## Assignment
Each line in the data holding "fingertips" should be listed.

Stored items from a collection:
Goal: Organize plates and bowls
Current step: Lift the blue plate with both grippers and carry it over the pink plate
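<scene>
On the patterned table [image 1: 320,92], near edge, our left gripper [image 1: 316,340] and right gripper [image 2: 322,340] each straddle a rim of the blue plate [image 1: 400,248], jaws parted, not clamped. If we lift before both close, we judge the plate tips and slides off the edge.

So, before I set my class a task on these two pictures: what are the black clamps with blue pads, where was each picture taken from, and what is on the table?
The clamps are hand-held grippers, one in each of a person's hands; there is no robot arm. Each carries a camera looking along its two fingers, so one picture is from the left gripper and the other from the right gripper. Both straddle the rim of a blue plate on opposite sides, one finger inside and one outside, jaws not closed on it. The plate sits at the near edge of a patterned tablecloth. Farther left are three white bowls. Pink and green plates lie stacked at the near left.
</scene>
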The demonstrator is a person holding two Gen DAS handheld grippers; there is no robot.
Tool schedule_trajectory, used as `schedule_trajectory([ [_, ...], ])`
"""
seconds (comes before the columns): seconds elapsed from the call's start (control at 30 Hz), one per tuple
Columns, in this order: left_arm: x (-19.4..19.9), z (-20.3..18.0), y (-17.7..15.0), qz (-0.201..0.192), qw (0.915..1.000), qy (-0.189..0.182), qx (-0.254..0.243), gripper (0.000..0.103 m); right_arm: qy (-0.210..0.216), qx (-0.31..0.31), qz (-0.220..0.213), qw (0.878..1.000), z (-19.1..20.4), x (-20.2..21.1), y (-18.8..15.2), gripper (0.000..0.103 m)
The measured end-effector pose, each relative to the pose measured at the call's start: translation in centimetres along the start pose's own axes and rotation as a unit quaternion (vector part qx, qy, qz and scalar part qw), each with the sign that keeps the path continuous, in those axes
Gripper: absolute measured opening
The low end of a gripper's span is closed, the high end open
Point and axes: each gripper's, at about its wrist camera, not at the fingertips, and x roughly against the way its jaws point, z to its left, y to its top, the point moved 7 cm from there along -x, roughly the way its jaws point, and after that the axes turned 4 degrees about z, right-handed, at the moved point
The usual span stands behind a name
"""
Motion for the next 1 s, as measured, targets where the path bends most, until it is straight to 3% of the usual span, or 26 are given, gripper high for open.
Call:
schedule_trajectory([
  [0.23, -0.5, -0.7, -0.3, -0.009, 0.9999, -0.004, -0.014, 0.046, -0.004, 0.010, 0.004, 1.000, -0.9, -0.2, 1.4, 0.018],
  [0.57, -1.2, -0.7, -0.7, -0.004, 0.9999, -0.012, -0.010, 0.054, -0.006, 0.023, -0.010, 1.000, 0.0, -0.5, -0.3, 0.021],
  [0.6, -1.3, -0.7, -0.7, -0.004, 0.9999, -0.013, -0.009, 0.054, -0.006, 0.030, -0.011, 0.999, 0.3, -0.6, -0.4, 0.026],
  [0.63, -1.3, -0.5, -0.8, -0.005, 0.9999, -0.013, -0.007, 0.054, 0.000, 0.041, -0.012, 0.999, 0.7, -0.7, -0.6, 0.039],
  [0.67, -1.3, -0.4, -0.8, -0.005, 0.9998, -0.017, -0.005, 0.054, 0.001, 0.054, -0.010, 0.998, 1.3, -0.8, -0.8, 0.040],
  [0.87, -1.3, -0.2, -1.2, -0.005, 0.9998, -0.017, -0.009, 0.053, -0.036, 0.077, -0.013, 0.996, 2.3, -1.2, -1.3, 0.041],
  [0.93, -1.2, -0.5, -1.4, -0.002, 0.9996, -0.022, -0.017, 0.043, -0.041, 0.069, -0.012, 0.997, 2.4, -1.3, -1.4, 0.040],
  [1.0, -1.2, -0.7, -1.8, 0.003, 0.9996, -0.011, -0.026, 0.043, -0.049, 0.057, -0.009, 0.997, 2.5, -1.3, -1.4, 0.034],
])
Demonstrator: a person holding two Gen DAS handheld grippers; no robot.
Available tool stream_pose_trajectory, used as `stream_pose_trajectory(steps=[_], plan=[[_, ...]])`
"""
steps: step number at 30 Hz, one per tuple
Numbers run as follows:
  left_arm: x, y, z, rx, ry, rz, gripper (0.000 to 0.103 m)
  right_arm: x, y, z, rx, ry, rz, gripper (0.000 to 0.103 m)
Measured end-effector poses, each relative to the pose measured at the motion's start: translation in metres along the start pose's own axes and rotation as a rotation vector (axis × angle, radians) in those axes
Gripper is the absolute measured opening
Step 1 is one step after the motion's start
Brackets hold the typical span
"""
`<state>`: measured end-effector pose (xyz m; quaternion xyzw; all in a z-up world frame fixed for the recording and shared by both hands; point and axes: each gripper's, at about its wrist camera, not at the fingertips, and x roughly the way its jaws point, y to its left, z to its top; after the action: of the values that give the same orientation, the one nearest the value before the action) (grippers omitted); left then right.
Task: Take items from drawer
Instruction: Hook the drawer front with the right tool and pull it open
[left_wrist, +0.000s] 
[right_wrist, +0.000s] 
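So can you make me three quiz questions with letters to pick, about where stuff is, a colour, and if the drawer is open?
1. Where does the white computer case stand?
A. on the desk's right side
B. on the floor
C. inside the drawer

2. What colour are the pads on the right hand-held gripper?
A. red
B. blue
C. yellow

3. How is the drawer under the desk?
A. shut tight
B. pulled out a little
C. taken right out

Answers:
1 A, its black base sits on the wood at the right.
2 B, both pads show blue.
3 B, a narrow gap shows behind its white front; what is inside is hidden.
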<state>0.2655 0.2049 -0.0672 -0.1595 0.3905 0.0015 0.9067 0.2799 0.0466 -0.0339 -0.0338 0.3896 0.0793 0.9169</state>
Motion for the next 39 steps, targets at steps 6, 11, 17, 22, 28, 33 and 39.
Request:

## Solution below
Point and axes: each gripper's, at about its wrist camera, not at the fingertips, and x roughly against the way its jaws point, z to its left, y to its top, the point moved 7 cm from there along -x, roughly the way its jaws point, and after that the axes turned 4 degrees about z, right-handed, at the moved point
`<state>`: measured end-effector pose (xyz m; quaternion xyzw; all in a z-up world frame fixed for the recording and shared by both hands; point and axes: each gripper's, at about its wrist camera, not at the fingertips, and x roughly the way its jaws point, y to its left, z to its top; after the action: of the values that give the same orientation, the one nearest the value before the action) (grippers omitted); left then right.

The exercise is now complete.